» WORK REQUEST
Nothing in the listing should be dropped or altered when it is copied.

» EXERCISE DATA
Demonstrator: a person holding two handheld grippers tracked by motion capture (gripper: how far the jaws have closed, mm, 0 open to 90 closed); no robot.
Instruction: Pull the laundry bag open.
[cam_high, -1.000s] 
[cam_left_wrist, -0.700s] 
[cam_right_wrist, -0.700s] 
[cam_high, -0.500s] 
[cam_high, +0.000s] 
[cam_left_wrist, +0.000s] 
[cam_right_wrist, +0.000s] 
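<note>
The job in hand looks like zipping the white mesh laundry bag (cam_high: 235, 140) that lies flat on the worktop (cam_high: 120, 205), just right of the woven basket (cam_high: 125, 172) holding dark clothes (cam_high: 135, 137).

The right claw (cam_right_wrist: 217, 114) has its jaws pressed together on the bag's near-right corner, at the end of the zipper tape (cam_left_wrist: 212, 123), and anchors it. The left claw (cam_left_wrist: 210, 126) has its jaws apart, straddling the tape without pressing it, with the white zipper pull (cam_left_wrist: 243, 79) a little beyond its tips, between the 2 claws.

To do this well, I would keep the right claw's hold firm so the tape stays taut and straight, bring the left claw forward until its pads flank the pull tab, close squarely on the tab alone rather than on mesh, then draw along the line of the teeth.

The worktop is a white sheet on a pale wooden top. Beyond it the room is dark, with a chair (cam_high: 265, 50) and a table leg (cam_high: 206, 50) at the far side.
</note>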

» RESULT BELOW
Demonstrator: a person holding two handheld grippers tracked by motion capture (gripper: how far the jaws have closed, mm, 0 open to 90 closed); no robot.
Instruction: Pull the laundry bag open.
[cam_high, -1.000s] 
[cam_left_wrist, -0.700s] 
[cam_right_wrist, -0.700s] 
[cam_high, -0.500s] 
[cam_high, +0.000s] 
[cam_left_wrist, +0.000s] 
[cam_right_wrist, +0.000s] 
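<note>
The job in hand looks like zipping the white mesh laundry bag (cam_high: 235, 140) that lies flat on the worktop (cam_high: 120, 205), just right of the woven basket (cam_high: 125, 172) holding dark clothes (cam_high: 135, 137).

The right claw (cam_right_wrist: 217, 114) has its jaws pressed together on the bag's near-right corner, at the end of the zipper tape (cam_left_wrist: 212, 123), and anchors it. The left claw (cam_left_wrist: 210, 126) has its jaws apart, straddling the tape without pressing it, with the white zipper pull (cam_left_wrist: 243, 79) a little beyond its tips, between the 2 claws.

To do this well, I would keep the right claw's hold firm so the tape stays taut and straight, bring the left claw forward until its pads flank the pull tab, close squarely on the tab alone rather than on mesh, then draw along the line of the teeth.

The worktop is a white sheet on a pale wooden top. Beyond it the room is dark, with a chair (cam_high: 265, 50) and a table leg (cam_high: 206, 50) at the far side.
</note>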

Besides this answer, nothing more is needed.